The GitHub Actions workflow for the RTL/LTR Markdown linter now runs only if:
- The PR modifies .md files related to RTL languages (ar, he, fa, ur), or
- The PR has the "RTL" label.
The linter script has been updated to fail the check only if errors are found on changed lines, not for warnings.

* Only upload linter artifact if linter step runs

Prevent warning about missing artifact by uploading the linter output log only if the linter step was executed (success or failure). This avoids unnecessary warnings when the linter is skipped because no RTL files were changed and no RTL label is present.

* Test workflow: modify non-RTL markdown file

Modified free-programming-books-en.md to verify that the RTL/LTR linter workflow does not run when only non-RTL markdown files are changed and the "RTL" label is not present.

* Test workflow: modify RTL markdown file to trigger linter

Modified free-programming-books-ar.md to verify that the RTL/LTR linter workflow runs as expected when an RTL markdown file is changed.

* Fix RTL/LTR BIDI issues in some markdown files

Applied directional markers (‎, ‏) and other formatting fixes to resolve BIDI (bidirectional text) errors and warnings reported by the linter in several .md files.

* Fix workflow: upload linter log only if linter step has not been skipped

Updated the workflow to upload the linter output artifact only when the linter step was actually executed (not skipped)

* Add debug step to check linter outcome in workflow

Added a debug step after the linter execution in the workflow to print the outcome and conclusion of the run_linter step.
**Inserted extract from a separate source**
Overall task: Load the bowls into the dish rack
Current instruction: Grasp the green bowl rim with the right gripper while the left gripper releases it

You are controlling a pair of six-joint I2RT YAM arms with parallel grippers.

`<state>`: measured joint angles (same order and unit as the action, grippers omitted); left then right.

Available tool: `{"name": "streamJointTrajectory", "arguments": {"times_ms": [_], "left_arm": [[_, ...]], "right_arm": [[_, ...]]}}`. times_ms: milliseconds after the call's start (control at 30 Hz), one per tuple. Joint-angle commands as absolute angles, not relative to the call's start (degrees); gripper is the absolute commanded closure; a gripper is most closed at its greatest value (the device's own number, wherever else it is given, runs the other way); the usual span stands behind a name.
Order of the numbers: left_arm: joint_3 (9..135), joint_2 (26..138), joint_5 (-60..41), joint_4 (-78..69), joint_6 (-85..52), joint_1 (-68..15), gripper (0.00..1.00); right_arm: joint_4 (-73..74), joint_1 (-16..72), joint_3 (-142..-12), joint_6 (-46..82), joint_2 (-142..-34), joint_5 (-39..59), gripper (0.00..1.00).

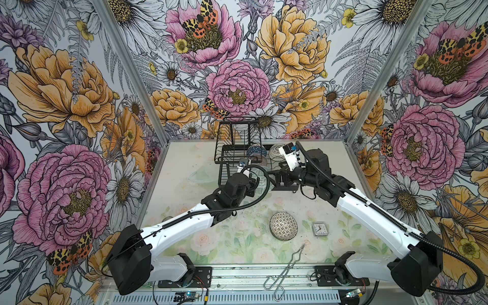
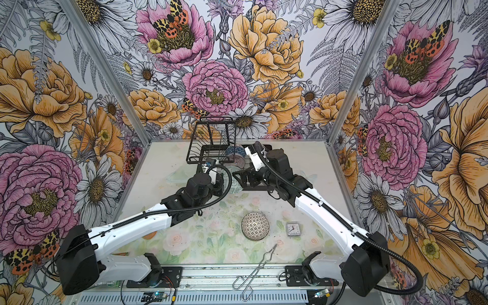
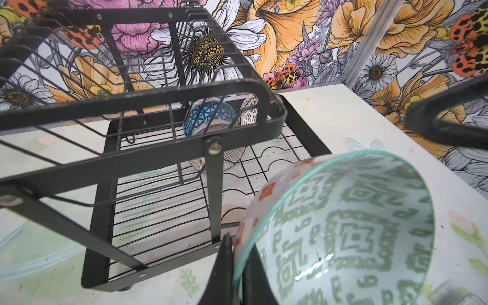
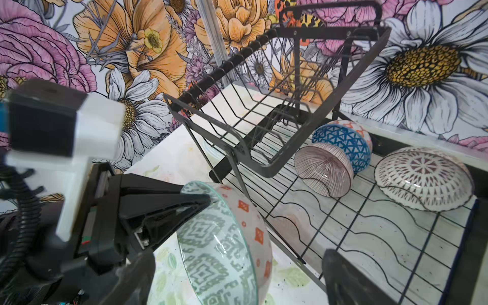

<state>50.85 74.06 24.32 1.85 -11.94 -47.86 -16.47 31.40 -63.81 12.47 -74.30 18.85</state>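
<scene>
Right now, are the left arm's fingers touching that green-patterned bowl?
Touching. The left wrist view shows the left fingers shut on the rim of the green-patterned bowl, one outside the wall and one inside.

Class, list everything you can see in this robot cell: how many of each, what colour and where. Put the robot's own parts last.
dish rack: one, black wire, back middle of the table
blue-triangle bowl: one, blue and white, on the rack's base tray
pink-striped bowl: one, pink and white, base tray, beside the blue one
dotted bowl: one, dark on white, base tray, apart from those two
green maze bowl: one, green-grey with orange marks outside, held at the rack's near end
mosaic bowl: one, black and white, on the table before the rack
glass dish: one, clear, left of the rack
clock: one, clear-cased, right of the mosaic bowl
tongs: one, bare metal, table's front edge
left hand: black, shut on the green maze bowl's rim
right hand: black, open, beside that bowl
</scene>
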Motion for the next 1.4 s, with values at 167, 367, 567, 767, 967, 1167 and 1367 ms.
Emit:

* Set continue-on-error for linter step to allow artifact upload and debug

* Remove workflow debug step and update markdown file

Removed the debug step from the RTL/LTR linter workflow and applied further changes to a markdown file.

* Fix RTL/LTR BIDI issues in some markdown files

Applied directional markers (‎, ‏) and other formatting fixes to resolve BIDI (bidirectional text) errors and warnings reported by the linter in several .md files. This commit is a second batch of corrections to improve RTL/LTR rendering and pass the linter checks.

* Fix RTL/LTR BIDI issues in some markdown files

Applied directional markers (‎, ‏) and other formatting fixes to resolve BIDI (bidirectional text) errors and warnings reported by the linter in several .md files. This commit is a third batch of corrections to improve RTL/LTR rendering and pass the linter checks.

* Do not produce log file if no issues found

Updated the linter script to avoid creating the log file when no issues, warnings, or notices are found. If no issues are detected, the script now prints a "::notice ::No issues found"

* Always print annotation with number of errors and warnings found

Updated the linter script to always print an annotation indicating how many errors and warnings were found, even if there are none.

* Fix: always print summary annotation with number of issues found

* Add a missing newline character at end of file free-courses-he.md

* Update linter configuration and revert markdown files to pre-fix state

Updated the organization of keywords and symbols in the linter configuration file. Reverted all markdown files to their original state prior to the fixes.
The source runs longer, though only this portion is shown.